The man looked over the rims of half-frame glasses. “Oh, definitely.”
“Well, then. This may be Hell, and you may be Satan—”
“That’s possible. You are in a Creation of Symbols and Archetypes.”
“Whatever the case, I’m not just going to sit still, strings or no strings.” He ran a hand over the tight wires above him and they vibrated like a muted harp, “I might be able to throw a wrench in the works down here.”
“Hmm. Perhaps I can show you a few things that might be of help,” the man mused. He nodded down the corridor. “Come on.”
Amber shrugged and followed.
The man opened a door. Beyond the frame, a heap of bodies tottered uncertainly, then spilled out in a sprawl of limbs, blackened faces and coagulated blood. Amber recognized some of them. Guilt choked him. He turned away and was about to run back down the corridor in the direction they had come, when the man grabbed his shirtsleeve.
“Philip Amber,” he said in a stern voice. “You might be of help to your friends. But that lies beyond this place.”
Panic filled Amber’s voice. “You ... you expect me to climb over the bodies of ... of the people I murdered?”
“There’s no other way past them, Philip Amber.”
“I can’t.” He began to walk away. Halted. Stared back. Dead eyes stared at him accusingly. Open mouths screamed silently.
“No other way, Amber,” the man repeated.
Amber’s mouth seemed sawdust dry. “Past them ... I can help Spigot ... Shepherd?”
“Past them, you can help yourself. Not all the chants, nor all the incense, nor all the penance in the universe will save you, Amber.”
Amber dropped to his knees, weeping. “What will save me then? I’m a mass murderer.”
“Find out, Amber. The answer is past this hurdle, which you’ve never faced before.”
“I don’t deserve salvation,” Amber moaned.

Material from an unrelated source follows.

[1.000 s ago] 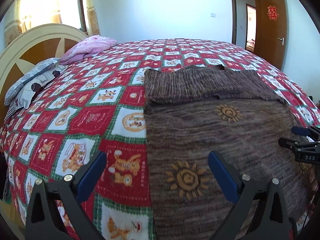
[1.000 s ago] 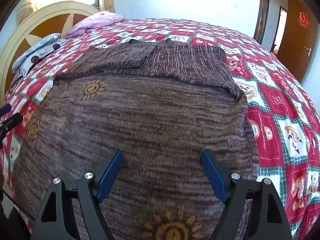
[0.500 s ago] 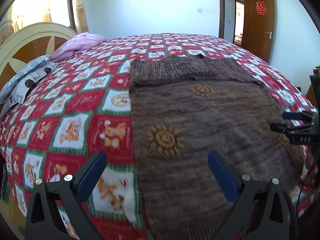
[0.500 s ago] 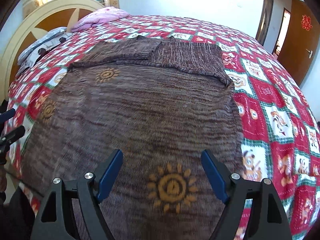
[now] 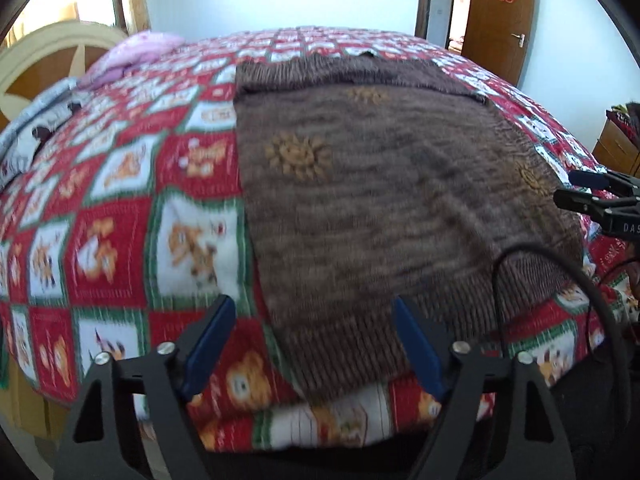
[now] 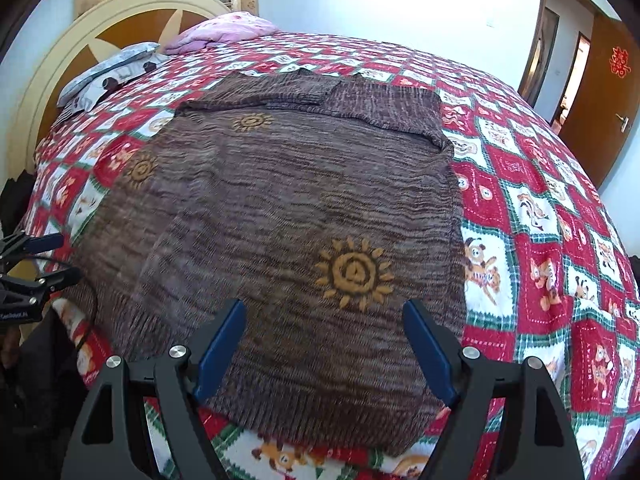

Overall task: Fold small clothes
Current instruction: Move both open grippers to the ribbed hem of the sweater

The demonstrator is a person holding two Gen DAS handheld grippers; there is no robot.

“Very well. But think of your friends. Think of the human race, Amber. You were very near the correct state of mind when you crashed through to the Morapns. Reach a little further. Reach out to yourself.”
Philip Amber attempted a meditative state of mind, but found it fruitless. Wordlessly, he stepped to the pile of bodies and began to climb. A foot on the gory torso of Link Larfner of Orion Four, shot down in cold blood while vacationing with his family ... a hand on the half-severed leg of Alfred Zetterson, the President of the tiny confederation of Alphus. Durtwood’s decapitated body rolled sickeningly by him, trailing the stench of burnt flesh.